Because there is no standard and no “proof of qualifications” required, anyone, even beginning level novices, can declare themselves a “teacher” and begin offering classes. It also makes it possible for poorly educated or badly trained students to begin teaching, thus contributing to the continuation of lowering standards and reduced expectations.

In this section of the site, we will assume that each person here cares enough about the art form to have made a decision for personal quality, high standards and a professional approach to teaching. I won’t pretend to have all the answers; I have been involved in the performing arts since 1970 and I still consider myself a student. However, after so long, I have learned a few valuable lessons along the way that I hope will help you become better teachers. It is to you, the next generation of teachers, that the burden will fall to raise up our art form and continue to hold it to high standards.

I don’t want to create the illusion that these articles will be easy to wade through. This site is intended for dance education, not entertainment. Those who reach for a higher standard in any art are open to attack and rejection. The important thing to realize is: you are not alone. The members on this site share the same idealistic goals; it is my hope that you will each stay in contact with each other, supporting the endeavors of all who are members here.

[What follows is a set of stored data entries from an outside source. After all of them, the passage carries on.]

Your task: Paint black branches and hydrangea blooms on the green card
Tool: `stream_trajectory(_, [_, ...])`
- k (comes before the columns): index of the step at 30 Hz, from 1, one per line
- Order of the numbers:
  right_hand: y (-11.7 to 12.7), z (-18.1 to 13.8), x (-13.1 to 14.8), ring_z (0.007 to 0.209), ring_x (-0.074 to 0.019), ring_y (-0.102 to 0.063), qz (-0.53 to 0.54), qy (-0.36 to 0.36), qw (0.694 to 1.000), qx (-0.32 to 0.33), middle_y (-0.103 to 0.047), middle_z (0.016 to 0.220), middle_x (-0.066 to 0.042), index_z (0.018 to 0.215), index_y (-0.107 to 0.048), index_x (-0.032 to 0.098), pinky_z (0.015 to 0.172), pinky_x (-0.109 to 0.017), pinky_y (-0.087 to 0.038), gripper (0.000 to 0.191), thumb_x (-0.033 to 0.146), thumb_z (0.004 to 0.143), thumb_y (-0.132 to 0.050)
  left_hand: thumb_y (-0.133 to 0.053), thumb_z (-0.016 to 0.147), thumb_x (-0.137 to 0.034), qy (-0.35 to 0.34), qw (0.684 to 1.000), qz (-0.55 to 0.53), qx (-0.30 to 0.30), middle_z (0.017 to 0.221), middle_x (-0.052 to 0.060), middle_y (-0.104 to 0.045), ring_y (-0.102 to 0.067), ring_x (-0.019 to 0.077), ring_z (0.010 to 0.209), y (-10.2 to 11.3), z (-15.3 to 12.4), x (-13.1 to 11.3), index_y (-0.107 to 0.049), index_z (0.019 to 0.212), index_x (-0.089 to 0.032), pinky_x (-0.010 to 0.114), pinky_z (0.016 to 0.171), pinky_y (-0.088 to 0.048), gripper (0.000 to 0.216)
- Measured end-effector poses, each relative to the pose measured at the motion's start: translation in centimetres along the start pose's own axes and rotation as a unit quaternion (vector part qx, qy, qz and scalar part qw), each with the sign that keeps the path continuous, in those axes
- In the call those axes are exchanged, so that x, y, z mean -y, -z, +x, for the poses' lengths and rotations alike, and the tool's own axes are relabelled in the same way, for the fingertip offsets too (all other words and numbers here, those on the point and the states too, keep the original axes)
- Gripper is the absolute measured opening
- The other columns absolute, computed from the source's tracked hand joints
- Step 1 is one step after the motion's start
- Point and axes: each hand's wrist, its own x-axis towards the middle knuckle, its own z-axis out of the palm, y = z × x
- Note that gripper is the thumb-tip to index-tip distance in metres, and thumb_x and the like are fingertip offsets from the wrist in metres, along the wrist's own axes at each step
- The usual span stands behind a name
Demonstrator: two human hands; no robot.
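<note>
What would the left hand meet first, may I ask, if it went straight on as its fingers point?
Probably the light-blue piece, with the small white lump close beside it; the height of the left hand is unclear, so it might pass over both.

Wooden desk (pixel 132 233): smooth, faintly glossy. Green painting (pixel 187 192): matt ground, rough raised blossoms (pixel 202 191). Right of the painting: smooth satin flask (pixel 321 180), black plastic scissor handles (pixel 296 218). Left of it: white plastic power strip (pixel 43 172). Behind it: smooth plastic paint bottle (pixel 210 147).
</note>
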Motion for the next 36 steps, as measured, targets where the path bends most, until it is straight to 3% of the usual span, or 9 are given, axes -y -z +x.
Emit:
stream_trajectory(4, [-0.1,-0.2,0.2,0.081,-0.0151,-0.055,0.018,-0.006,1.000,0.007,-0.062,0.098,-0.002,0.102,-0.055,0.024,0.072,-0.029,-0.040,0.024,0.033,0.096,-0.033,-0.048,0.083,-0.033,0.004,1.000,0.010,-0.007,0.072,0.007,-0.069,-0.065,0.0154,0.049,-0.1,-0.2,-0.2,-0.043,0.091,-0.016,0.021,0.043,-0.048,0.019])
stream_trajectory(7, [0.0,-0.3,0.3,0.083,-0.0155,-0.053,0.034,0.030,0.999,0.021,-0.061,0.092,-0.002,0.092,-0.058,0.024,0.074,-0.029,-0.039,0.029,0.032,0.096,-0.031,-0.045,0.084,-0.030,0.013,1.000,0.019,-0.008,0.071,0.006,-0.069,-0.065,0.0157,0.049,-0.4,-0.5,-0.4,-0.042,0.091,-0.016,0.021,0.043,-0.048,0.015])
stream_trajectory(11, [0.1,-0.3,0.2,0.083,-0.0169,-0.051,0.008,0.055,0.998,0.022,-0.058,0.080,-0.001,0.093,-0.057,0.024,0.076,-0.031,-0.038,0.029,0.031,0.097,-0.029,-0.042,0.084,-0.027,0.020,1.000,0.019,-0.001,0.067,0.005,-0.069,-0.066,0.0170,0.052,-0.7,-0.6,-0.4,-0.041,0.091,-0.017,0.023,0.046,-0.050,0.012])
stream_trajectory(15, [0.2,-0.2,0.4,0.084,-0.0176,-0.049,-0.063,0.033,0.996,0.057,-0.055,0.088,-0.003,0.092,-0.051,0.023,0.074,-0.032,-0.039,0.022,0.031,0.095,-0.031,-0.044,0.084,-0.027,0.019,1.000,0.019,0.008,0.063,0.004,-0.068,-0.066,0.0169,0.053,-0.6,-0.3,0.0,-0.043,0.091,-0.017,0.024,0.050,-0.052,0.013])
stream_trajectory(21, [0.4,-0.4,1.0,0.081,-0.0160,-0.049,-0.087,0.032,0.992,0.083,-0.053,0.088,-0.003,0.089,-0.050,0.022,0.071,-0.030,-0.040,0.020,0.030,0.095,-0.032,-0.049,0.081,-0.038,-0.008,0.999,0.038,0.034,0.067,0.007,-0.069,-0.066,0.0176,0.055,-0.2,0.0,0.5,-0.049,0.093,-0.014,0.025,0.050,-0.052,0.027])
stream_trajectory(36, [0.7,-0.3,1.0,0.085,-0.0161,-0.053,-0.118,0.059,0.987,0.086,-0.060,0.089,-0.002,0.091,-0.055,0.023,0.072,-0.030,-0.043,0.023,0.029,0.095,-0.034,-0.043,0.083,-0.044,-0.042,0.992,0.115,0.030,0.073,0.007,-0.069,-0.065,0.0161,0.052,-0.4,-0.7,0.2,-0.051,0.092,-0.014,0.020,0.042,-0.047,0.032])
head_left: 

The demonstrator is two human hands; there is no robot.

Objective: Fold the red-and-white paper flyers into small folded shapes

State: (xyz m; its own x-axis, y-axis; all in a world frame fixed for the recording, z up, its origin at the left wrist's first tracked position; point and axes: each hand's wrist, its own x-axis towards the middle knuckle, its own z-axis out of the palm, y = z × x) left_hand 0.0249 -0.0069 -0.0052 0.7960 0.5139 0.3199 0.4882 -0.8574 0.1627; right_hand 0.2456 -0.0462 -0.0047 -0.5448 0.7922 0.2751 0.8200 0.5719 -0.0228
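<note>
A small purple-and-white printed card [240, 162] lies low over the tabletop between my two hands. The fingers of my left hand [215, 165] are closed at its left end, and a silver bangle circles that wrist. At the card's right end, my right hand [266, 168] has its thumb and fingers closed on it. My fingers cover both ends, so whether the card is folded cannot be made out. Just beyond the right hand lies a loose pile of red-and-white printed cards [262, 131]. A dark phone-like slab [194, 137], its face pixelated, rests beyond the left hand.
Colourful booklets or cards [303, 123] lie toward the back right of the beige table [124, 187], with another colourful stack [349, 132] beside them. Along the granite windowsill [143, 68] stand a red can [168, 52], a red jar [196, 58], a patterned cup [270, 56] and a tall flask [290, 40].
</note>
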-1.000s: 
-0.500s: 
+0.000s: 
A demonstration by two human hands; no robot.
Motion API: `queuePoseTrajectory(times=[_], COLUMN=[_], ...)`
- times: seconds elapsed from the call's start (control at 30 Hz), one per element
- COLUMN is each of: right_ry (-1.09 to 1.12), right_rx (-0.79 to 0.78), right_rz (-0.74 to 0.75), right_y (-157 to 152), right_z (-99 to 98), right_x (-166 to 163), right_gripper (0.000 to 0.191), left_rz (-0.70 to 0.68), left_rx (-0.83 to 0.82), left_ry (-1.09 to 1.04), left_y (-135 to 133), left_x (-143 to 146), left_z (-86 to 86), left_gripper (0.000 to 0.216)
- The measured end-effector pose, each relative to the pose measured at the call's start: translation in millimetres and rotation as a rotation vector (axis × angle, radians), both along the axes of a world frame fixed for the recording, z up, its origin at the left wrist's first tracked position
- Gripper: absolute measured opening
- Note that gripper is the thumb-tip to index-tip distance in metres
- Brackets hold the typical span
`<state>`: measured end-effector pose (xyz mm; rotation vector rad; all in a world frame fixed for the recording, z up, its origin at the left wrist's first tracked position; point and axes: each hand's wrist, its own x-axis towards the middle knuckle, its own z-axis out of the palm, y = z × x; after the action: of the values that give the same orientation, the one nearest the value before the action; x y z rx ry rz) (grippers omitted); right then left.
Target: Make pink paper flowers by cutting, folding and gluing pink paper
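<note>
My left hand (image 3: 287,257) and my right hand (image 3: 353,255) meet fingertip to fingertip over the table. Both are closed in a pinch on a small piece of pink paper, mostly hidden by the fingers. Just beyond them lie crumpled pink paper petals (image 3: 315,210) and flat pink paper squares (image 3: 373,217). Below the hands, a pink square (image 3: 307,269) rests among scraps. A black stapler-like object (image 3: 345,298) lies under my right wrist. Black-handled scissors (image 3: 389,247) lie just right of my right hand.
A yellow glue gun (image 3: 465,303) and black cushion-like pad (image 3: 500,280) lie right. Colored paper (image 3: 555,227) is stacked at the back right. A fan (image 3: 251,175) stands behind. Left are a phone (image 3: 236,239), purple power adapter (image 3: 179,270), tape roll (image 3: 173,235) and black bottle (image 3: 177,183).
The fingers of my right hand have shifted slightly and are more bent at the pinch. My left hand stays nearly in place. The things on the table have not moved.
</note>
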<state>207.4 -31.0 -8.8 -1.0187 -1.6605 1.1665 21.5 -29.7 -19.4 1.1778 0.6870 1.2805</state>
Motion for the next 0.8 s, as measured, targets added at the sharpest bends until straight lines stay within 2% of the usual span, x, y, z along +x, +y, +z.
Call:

I welcome questions on the information posted here.

In the first segment, Before You Begin, or The Business Side of Things, I will be using the term services to represent your classes, workshops, performances and studio, and I am including references to products for those who also sell dance-related items from their studio or as a vendor, including music, costuming, jewelry and other dance supplies. However, if you like, you can use the word products to represent your classes and performances; make it relevant to you. I am also aiming certain aspects of the information to US dancers and studio owners, but the information is easily “translated” into which ever country you live in. The majority of information will suit any place; it is mostly the legal details that will change.

In the second part, The Beginning Instructor (But Not Just for Beginners), I am covering the information a beginning Teacher or studio owner would find helpful. However, there may be articles here that will help those who have already been teaching a while but would like to enhance their business. Here you will find information on dance standards, class levels, student assessments, teaching basics, the records a teacher needs to keep regarding her students, the foundation basics of dance, information on your teaching portfolio and more.

In the third part, Inside the Studio and Troupe, I’ll be covering such things as how to develop improve in students, cross-training, ethics, how to present recitals, how to write music credits, performing rights laws, and how to develop and grow a troupe.

Finally, in part four, Beyond the Beginning, I will be looking at choreography, stage productions and options as the dancer matures past performance.